Mam do niego wielki szacunek za takie tytuły jak Dungeon Keeper, Black and White, Fable. Niestety w ostatnich latach się wypalił.
Wciąż czekan na Milo....
Molyneux przyznał, że bardzo żałuje takiego podejścia do wywiadów i męczą go wyrzuty sumienia, przyznał też, że mógł podkreślać, aby brać jego słowa z „przymrużeniem oka”.
Tak jak to bylo z Kinectem i Milo, szybko sie obudzil...
"Mistrz" może już rezygnuje z bajkopisarstwa, ale ma godnych naśladowców, np. Randy Pitchforda.
BTW Project Milo miało być według MS jedynie tech–demem
W swoim czasie bardzo zdolny twórca, ikona tej branży. Szacuneczek za Fable, przy którym zbierałem szczękę z podłogi i Black and White, Dungeon Keeper. Szkoda tylko, że zamiast odejść w chwale rozmienił się na drobne.
Patologiczny kłamca robi z siebie wielkiego wizjonera. A jednocześnie ma dupochron, bo wypowiada się tylko w fazie projektowej więc trudno go pozwać za opowiadanie bajek i naciąganie klientów.
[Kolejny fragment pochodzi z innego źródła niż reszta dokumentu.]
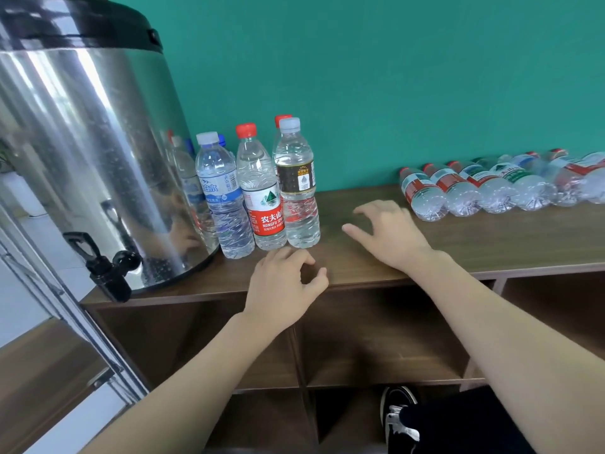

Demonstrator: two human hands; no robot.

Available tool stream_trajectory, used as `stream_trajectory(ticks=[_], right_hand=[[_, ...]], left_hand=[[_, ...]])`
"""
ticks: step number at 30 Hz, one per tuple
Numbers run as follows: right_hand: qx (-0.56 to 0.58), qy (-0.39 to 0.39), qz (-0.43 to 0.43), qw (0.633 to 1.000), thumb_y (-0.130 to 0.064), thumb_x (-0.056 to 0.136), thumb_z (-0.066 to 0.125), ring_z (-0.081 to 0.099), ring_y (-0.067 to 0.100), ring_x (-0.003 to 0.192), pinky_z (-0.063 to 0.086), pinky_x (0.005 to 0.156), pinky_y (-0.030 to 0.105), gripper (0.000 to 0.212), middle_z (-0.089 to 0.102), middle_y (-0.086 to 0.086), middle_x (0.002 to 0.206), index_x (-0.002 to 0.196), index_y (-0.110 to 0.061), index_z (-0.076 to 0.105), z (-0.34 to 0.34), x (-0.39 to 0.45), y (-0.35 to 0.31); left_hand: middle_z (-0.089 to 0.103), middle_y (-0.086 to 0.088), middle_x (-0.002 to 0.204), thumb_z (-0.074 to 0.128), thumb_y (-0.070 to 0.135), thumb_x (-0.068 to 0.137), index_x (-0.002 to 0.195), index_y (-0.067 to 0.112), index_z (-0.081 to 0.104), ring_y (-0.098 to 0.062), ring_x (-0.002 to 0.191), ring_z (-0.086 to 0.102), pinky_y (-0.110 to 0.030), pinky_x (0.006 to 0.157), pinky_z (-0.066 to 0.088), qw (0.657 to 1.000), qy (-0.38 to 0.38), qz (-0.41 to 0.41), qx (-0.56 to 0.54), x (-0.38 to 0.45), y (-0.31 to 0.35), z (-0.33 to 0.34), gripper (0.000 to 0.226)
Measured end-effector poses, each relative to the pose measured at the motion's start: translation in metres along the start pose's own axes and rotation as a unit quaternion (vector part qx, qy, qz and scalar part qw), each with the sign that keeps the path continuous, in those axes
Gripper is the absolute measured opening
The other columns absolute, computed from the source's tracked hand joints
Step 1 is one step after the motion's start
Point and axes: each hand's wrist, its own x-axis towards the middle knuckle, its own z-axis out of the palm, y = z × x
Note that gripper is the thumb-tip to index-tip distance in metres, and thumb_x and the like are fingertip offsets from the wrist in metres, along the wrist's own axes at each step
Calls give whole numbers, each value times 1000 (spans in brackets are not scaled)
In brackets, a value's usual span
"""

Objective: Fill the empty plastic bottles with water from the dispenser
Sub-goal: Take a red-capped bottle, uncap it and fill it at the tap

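A large steel water dispenser [82,152] stands at the left of the wooden shelf top [491,240], its black tap [104,267] hanging over the front edge. Beside it stand several capped bottles holding water: a blue-label one [222,198], a red-label one [262,194] and a dark-label one [296,188]. A row of empty bottles [491,188] lies on its side at the right, against the wall. My left hand [284,283] hovers at the front edge, just in front of the standing bottles, fingers loosely curled, holding nothing. My right hand [389,234] hovers over the shelf top, fingers spread.
A teal wall [393,77] backs the shelf. Open cubbies [376,339] lie below the top. A metal frame [65,306] runs diagonally at the left. My black-and-white shoe [399,417] shows on the floor below.
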Motion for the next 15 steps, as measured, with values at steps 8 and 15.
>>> stream_trajectory(ticks=[8,15], right_hand=[[-57,72,80,993,-50,94,65,40,37,138,31,111,54,56,52,11,147,138,-16,61,-28,-2,76],[-23,62,41,997,-47,95,64,38,32,132,43,103,57,47,54,3,142,132,-17,65,-27,-14,66]], left_hand=[[68,6,110,62,52,96,114,22,73,-16,104,59,-29,88,43,1000,5,5,-4,5,35,22,37],[69,7,109,63,54,95,112,20,75,-15,102,63,-26,84,45,1000,5,-3,-2,2,34,22,40]])
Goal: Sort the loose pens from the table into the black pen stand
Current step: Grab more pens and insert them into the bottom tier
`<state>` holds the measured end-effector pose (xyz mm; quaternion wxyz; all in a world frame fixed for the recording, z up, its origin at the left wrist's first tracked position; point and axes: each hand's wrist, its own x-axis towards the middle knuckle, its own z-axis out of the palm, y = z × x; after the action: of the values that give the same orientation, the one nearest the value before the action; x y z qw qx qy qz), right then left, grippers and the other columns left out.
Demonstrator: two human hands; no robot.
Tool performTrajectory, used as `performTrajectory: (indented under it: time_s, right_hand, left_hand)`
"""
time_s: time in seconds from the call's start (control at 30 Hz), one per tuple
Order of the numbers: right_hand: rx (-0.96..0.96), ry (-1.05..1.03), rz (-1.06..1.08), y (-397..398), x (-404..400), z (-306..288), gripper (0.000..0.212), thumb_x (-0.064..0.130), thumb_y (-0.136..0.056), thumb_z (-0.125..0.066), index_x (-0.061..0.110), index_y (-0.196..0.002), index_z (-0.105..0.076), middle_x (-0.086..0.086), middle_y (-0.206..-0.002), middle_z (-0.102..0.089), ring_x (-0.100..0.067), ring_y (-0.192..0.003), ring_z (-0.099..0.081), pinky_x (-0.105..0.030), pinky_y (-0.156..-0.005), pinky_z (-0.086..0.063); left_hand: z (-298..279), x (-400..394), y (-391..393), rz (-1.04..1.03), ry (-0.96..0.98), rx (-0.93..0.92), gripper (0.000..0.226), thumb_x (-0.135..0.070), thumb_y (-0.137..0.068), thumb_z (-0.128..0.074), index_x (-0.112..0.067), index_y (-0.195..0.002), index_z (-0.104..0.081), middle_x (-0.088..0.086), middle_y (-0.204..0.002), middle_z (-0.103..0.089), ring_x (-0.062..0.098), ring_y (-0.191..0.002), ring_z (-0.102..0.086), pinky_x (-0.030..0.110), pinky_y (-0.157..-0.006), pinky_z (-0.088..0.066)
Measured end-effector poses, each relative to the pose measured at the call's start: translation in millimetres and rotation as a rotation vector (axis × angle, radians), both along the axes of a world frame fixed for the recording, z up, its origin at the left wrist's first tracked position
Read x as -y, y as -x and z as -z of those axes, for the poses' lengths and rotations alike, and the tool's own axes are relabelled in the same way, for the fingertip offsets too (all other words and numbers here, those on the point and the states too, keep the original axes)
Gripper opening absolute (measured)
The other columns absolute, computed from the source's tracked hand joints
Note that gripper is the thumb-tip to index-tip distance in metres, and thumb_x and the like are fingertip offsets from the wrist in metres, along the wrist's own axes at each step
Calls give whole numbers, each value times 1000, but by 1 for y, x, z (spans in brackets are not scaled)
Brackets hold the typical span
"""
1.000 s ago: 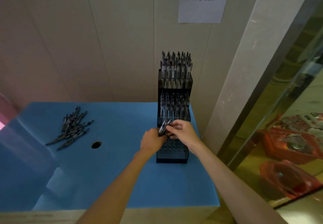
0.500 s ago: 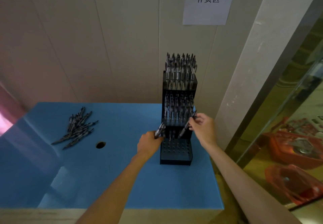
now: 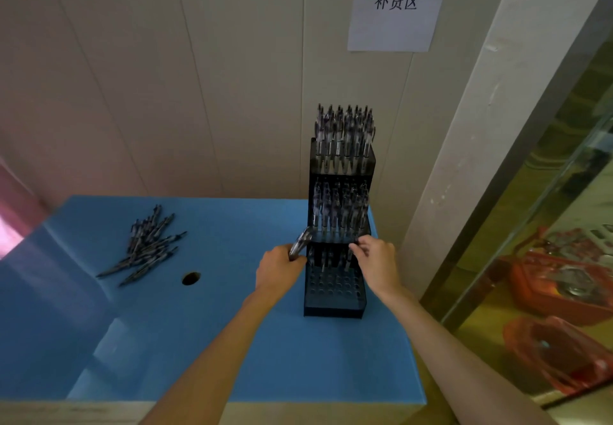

Tak czy siak zachowanie co najmniej żałosne.
Co by o nim nie mówić, to i tak zapisał się na stałe w branży gier takimi świetnymi grami jak Black & White, Fable, Populous czy Dungeon Keeper.
Dzięki niemu spędziłem masę świetnego czasu przy PC oraz Xboxie, a porównywanie go powyżej do Pitchforda jest mocno nie na miejscu bo on nawet nie stał koło Molyneuxa.